CTX PROTECTION SOCIALE, 20 novembre 2024 — 22/00914

Déclare la demande ou le recours irrecevable Cour de cassation — CTX PROTECTION SOCIALE

Texte intégral

N° RG 22/00914 - N° Portalis DB2E-W-B7G-LQC6

PÔLE SOCIAL

Minute n°J24/00703

N° RG 22/00914 - N° Portalis DB2E-W-B7G-LQC6

Copie :

- aux parties (CCC) en LRAR

- avocat(s) (CCC) par Case palais

Me Sandrine FRANCOIS

Le :

Pour le Greffier

Me Sandrine FRANCOIS

RÉPUBLIQUE FRANÇAISE AU NOM DU PEUPLE FRANÇAIS

TRIBUNAL JUDICIAIRE DE STRASBOURG

JUGEMENT du 20 Novembre 2024

COMPOSITION DU TRIBUNAL :

- Christophe DESHAYES, Vice président Président - Jean-Luc VOGEL, Assesseur employeur - Philippe RUZZI, Assesseur salarié

Greffier : Léa JUSSIER,

DÉBATS :

à l'audience publique du 02 Octobre 2024 à l’issue de laquelle le Président a avisé les parties que le jugement serait prononcé par mise à disposition au greffe à la date du 20 Novembre 2024

JUGEMENT :

- mis à disposition au greffe le 20 Novembre 2024, - Contradictoire et en premier ressort - signé par Christophe DESHAYES, Vice président, Président et par Léa JUSSIER, Greffier.

DEMANDEUR :

Monsieur [Y] [H] [Adresse 1] [Localité 4]

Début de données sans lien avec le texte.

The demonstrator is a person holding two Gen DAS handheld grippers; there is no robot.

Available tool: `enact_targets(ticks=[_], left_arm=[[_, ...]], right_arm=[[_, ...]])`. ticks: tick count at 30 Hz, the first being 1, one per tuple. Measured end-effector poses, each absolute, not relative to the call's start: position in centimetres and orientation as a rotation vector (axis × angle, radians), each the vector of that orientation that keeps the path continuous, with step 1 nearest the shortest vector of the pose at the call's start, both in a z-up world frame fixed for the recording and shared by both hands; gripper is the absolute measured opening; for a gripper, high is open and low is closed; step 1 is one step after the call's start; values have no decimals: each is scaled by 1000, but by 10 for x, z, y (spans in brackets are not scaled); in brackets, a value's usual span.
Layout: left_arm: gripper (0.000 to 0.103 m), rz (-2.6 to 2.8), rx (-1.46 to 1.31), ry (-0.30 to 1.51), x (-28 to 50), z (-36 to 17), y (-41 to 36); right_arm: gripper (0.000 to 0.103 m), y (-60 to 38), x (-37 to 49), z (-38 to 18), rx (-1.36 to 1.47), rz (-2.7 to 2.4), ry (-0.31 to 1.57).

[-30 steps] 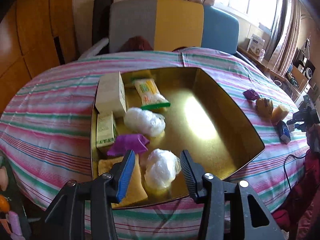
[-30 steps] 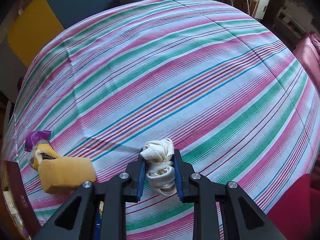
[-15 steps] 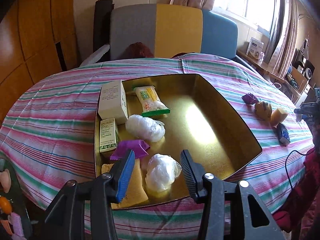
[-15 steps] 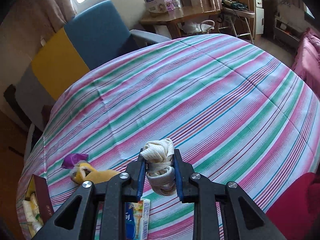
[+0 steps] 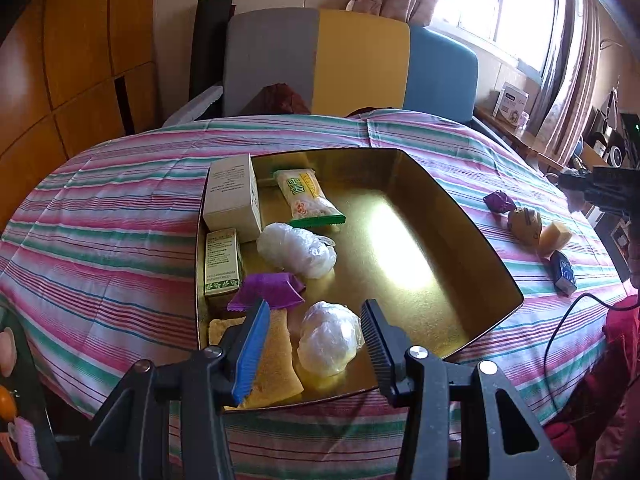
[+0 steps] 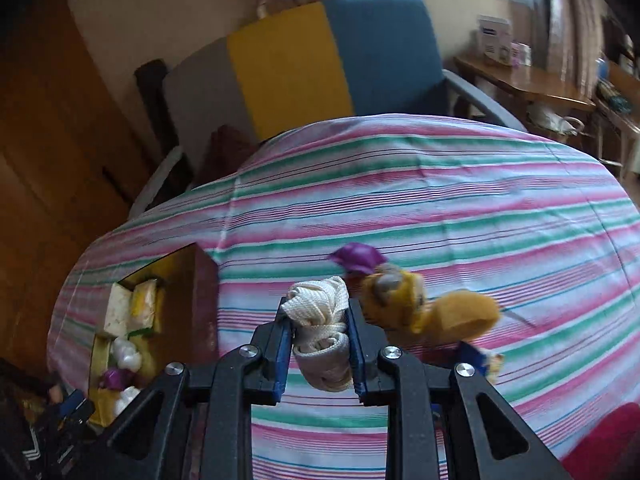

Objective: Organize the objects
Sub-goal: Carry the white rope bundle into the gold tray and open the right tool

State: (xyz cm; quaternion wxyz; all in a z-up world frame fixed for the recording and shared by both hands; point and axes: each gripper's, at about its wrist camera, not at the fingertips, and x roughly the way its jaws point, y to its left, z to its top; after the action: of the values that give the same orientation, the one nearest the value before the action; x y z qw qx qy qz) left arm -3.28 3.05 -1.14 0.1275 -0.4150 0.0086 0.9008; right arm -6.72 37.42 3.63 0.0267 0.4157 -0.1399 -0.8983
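Note:
A gold tray sits on the striped table and holds a white box, a green box, a snack packet, two clear plastic bundles, a purple wrapper and a yellow sponge. My left gripper hovers open over the tray's near end, above the nearer bundle without touching it. My right gripper is shut on a cream rope bundle, held above the cloth, with the tray to its left.
On the cloth right of the tray lie a purple wrapper, a brown toy, a yellow sponge block and a blue packet. A grey, yellow and blue chair stands behind the table. A black cable hangs at the right edge.
My right gripper has risen and swung with the rope bundle, so the tray and chair now show. The left gripper has stayed over the tray.

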Motion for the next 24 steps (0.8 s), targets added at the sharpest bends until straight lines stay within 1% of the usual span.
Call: enact_targets(ticks=[4,7,14,21,23,24], left_arm=[[48,2626,-1222,-11,-34,-14,22],[48,2662,-1217,-39,-37,-10,9],[48,2734,-1241,-110,-39,-8,-23],[48,2720,-1265,-110,-43,-17,-22],[48,2719,-1269,-105,-42,-19,-20],[48,2717,-1271,-101,-42,-19,-19]], right_arm=[[25,298,-81,27,1290,-2609,-349],[25,238,-93,11,1325,-2475,-272],[25,129,-113,-54,1496,-2293,-50],[29,102,-112,-77,1484,-2224,-77],[35,105,-111,-78,1471,-2229,-89],[40,108,-109,-76,1459,-2238,-102]])
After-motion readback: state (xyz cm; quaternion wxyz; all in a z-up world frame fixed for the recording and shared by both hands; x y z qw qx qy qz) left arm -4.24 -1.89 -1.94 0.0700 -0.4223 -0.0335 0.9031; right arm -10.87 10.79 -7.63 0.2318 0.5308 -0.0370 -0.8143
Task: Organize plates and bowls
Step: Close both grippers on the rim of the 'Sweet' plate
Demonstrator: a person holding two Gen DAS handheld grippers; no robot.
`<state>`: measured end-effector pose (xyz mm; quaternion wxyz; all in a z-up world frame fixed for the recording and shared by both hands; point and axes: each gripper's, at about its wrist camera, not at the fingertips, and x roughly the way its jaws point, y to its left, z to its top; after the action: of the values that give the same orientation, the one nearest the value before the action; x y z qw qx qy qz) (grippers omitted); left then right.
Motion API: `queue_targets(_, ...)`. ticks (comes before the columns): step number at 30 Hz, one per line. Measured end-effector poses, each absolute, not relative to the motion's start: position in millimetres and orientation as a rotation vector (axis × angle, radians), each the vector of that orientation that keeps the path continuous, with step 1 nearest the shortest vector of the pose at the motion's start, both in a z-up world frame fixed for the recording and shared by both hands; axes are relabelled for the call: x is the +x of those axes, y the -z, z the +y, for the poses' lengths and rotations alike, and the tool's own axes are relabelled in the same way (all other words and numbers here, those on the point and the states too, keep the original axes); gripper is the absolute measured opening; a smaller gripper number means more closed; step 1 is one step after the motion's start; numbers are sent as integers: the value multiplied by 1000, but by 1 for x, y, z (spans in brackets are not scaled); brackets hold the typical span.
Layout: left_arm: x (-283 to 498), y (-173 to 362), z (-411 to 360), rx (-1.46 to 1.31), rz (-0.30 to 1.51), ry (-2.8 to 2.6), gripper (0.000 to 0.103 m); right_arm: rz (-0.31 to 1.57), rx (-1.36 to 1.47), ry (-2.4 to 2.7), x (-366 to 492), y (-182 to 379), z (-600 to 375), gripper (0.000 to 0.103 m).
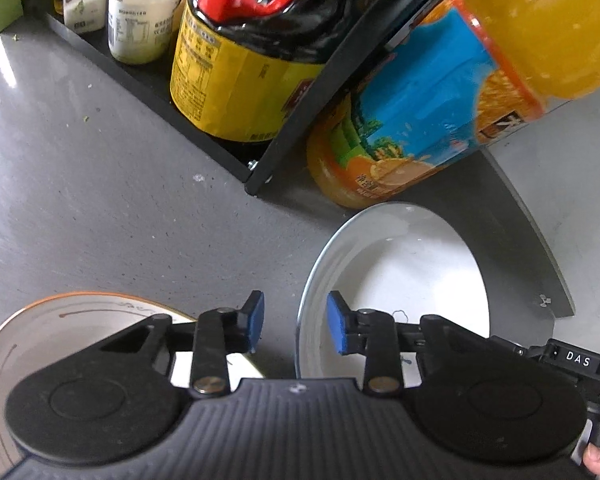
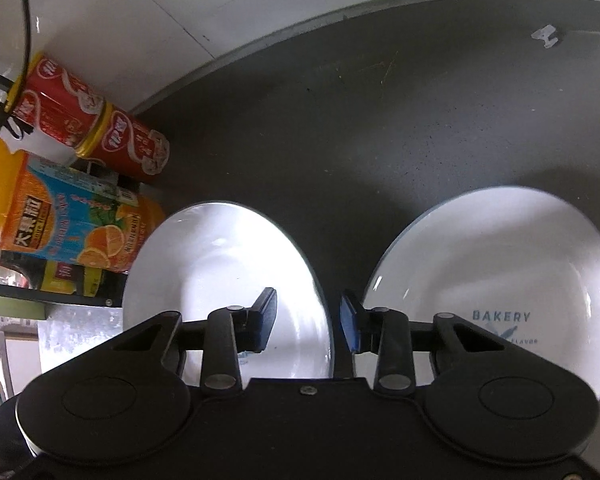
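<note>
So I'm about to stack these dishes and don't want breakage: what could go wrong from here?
1. The left gripper straddles the rim of the white plate; a thin-edge pinch may slip.
2. The orange juice bottle stands close behind that plate, so lifting or tilting it could knock the bottle.
3. The right gripper sits open between that plate and the BAKERY plate, whose rims are close; moving either might clink them together.

Grey countertop (image 1: 80,184), black rack (image 1: 148,84), juice bottle (image 1: 400,140), three plates (image 2: 228,264), red cans (image 2: 100,128)
</note>
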<state>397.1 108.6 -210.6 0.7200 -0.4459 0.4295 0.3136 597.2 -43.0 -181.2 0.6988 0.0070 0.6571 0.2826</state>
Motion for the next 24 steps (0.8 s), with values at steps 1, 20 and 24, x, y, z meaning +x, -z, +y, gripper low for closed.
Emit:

représenté par Me Sandrine FRANCOIS, avocat au barreau de STRASBOURG, avocat plaidant, vestiaire : 66 (bénéficie d’une aide juridictionnelle Totale numéro 67482001202201073 du 10/11/2022 accordée par le bureau d’aide juridictionnelle de STRASBOURG)

DÉFENDERESSE :

CPAM DU BAS-RHIN [Adresse 2] [Localité 3]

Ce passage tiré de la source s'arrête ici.